The Demographics of Pedestrian Safety

While pedestrian safety affects all areas, it disproportionately affects cities with large minority populations because they are more likely to walk than whites. Santa Ana, Calif. a majority "minority" city, is taking steps to make walking safer.

"In cities such as Santa Ana, a dense city of about 330,000 people, the threat of cars hitting people is heightened in neighborhoods designed more for drivers than walkers," writes Haya El Nasser. The "population of Latinos is close to 80 percent" and is also "the largest Latino district in California" according to Santa Ana Councilwoman Michele Martinez

According to Smart Growth America's recent report on pedestrian fatalities, "people of color suffer disproportionately from traffic deaths," writes El Nasser, pointing to her article last month that showed in Florida, the worst state for pedestrians according to the report, minorities and seniors faced the most risk.

"According to the National Household Travel Survey, whites make less than 10 percent of all trips on foot, compared with 12 percent for blacks and more than 14 percent for Hispanics," writes El Nasser.

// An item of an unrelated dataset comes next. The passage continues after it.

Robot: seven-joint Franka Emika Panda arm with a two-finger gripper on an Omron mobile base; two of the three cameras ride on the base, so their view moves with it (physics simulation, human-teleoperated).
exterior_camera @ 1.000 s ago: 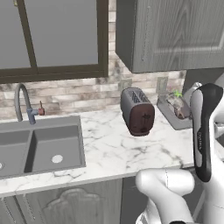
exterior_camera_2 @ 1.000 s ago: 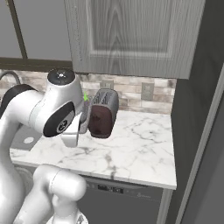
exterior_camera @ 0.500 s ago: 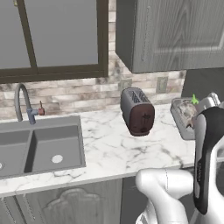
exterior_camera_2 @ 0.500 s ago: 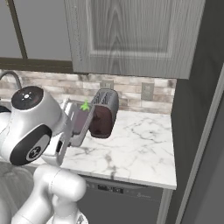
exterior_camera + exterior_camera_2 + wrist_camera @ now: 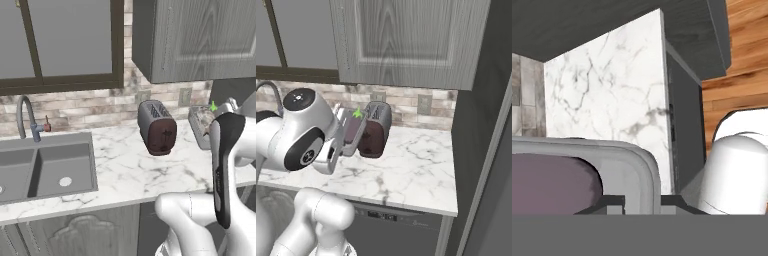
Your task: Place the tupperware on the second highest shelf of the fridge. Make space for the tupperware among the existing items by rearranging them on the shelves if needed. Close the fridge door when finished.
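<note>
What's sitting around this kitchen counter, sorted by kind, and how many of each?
Toaster: 1
Tupperware, held up off the counter: 1
Sink basins: 2
Faucet: 1
Wall outlets: 2
Total: 7

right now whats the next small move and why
Probably carry the tupperware right toward the fridge. It is already lifted off the marble counter, tilted beside the toaster, its rim between the jaws, and the fridge looks unopened.
</note>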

“I suspect that part of the reason that racial and ethnic minorities also are disproportionately represented is that they live along those arterial boulevards with strip malls along the way,” said Michelle Ernst, of Ernst Transportation Analytics, who analyzed data for Smart Growth America’s recent Dangerous by Design 2014 report.

Santa Ana is tackling pedestrian safety from many angles. Bulb-outs, road diets, and mid-block crosswalks have been added. It is drafting a bike/walk master plan. “Santa Ana is experiencing a renaissance in how they’re approaching street design,” said Tony Dang, deputy director of California Walks, a nonprofit pedestrian advocacy group.

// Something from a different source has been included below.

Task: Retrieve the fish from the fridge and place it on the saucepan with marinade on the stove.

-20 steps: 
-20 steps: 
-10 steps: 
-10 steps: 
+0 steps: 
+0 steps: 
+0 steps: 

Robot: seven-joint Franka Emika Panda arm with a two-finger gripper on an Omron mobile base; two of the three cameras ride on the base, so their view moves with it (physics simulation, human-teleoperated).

Statewide, last year "California passed the Active Transportation Program to encourage active modes of transit and to make walking and biking safer. In 2011, pedestrians and bicyclists made up 53 percent of all fatal and severe-injury hit-and-run collisions statewide," writes El Nasser.

The program will open up $360 million to California communities, and “at least 25 percent of the funds are supposed to go to disadvantaged communities,” said Tony Dang, deputy director of California Walks, a nonprofit pedestrian advocacy group.

"Santa Ana has applied for 10 grants totaling $6.1 million" from the program. 

“Santa Ana is experiencing a renaissance in how they're approaching street design,” said Dang. “It comes from a long history of pretty terrible rankings. Santa Ana is No. 1 in the state for pedestrian fatalities and injuries for children under 15.”